The Connecticut Paid Family and Medical Leave Insurance Authority, which oversees the paid family and medical leave program, presented a draft budget that includes a 3 percent raise for all staff starting in 2022, estimated to cost nearly $97,000.

The pay raises were outlined in the Authority’s draft budget presented during its February 26 Finance and Audit meeting.

The PMFLI Authority and Paid Family and Medical Leave program is funded by a .5 percent payroll tax on employees meaning that, if approved, those payroll deductions will help pay the raises for the Authority’s 32 employees, many of whom earn over six-figures per year. 

The PMFLI Authority is a quasi-public agency created in 2019 when Gov. Ned Lamont signed the paid family and medical leave program into law as part of his budget. 

Headcount w/salaries from PFMLI Authority budget

Employees of the PFMLI Authority are considered state employees and, therefore, some are subject to collective bargaining agreements. 

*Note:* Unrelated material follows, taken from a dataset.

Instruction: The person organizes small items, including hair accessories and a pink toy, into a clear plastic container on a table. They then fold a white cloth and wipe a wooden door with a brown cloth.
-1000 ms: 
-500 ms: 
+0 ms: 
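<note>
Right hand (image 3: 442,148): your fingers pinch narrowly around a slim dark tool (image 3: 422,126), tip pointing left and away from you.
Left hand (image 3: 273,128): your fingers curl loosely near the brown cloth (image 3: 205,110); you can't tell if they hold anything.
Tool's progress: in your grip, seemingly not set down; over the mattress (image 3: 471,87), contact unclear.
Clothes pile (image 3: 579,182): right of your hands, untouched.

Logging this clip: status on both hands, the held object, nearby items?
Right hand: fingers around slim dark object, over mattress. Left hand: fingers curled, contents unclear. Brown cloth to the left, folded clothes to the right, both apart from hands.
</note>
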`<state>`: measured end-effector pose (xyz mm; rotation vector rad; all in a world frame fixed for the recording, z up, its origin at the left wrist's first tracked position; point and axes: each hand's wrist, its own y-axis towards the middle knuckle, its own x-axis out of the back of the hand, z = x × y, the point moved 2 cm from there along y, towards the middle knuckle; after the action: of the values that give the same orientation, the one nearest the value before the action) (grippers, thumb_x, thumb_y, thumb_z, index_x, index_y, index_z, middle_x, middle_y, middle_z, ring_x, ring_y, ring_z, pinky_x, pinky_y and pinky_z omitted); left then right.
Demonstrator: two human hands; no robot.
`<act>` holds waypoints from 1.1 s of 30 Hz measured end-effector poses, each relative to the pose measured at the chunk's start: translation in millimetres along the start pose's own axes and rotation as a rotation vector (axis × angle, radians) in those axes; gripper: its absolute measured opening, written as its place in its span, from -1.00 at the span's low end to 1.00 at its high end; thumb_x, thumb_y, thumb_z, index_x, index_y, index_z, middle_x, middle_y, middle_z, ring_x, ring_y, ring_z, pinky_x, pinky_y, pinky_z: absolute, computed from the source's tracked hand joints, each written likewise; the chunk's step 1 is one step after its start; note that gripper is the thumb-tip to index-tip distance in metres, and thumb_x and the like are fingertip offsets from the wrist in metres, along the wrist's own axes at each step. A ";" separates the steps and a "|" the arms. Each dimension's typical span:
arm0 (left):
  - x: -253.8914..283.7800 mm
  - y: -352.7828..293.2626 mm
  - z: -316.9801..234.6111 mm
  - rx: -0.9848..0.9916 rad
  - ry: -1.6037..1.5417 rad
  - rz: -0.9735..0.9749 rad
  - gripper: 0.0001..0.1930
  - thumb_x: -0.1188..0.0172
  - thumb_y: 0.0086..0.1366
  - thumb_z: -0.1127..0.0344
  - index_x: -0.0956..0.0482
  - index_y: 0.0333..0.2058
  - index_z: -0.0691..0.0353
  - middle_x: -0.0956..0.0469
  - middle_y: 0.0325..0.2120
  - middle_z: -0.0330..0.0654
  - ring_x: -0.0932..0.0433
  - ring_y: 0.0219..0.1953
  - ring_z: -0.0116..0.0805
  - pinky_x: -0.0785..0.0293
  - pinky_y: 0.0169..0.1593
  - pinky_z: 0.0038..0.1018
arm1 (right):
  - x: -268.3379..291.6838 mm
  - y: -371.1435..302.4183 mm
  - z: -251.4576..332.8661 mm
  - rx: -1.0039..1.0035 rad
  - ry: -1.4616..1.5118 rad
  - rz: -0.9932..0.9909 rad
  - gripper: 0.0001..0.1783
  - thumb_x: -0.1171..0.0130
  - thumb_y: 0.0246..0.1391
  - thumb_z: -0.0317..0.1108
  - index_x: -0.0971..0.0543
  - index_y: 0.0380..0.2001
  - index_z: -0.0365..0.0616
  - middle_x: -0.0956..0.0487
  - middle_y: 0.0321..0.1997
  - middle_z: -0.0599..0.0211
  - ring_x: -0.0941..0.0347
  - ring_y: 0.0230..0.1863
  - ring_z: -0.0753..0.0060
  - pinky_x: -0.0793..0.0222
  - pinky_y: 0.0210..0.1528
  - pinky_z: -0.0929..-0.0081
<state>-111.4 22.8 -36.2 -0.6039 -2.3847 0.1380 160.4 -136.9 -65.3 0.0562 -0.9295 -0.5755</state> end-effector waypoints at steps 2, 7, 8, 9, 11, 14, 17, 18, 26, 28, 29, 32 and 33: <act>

Reached for comment, Andrea Barton Reeves, CEO of the CT Paid Leave Authority, said the draft budget “was developed in order to ensure that it accounted for certain eventualities, particularly the possibility that the executive branch may negotiate raises for employees covered by collective bargaining agreements when it engages in contract negotiations later this year.”

Following two consecutive years of general wage increases and step increases for state employees, Lamont stripped another round of general wage increases from his proposed budget to save roughly $98 million over two years.

The State Employee Bargaining Agent Coalition responded to Lamont’s budget, calling it “profoundly troubling” and saying they intend to bargain for “fair wages” and push for higher taxes on Connecticut’s wealthy residents.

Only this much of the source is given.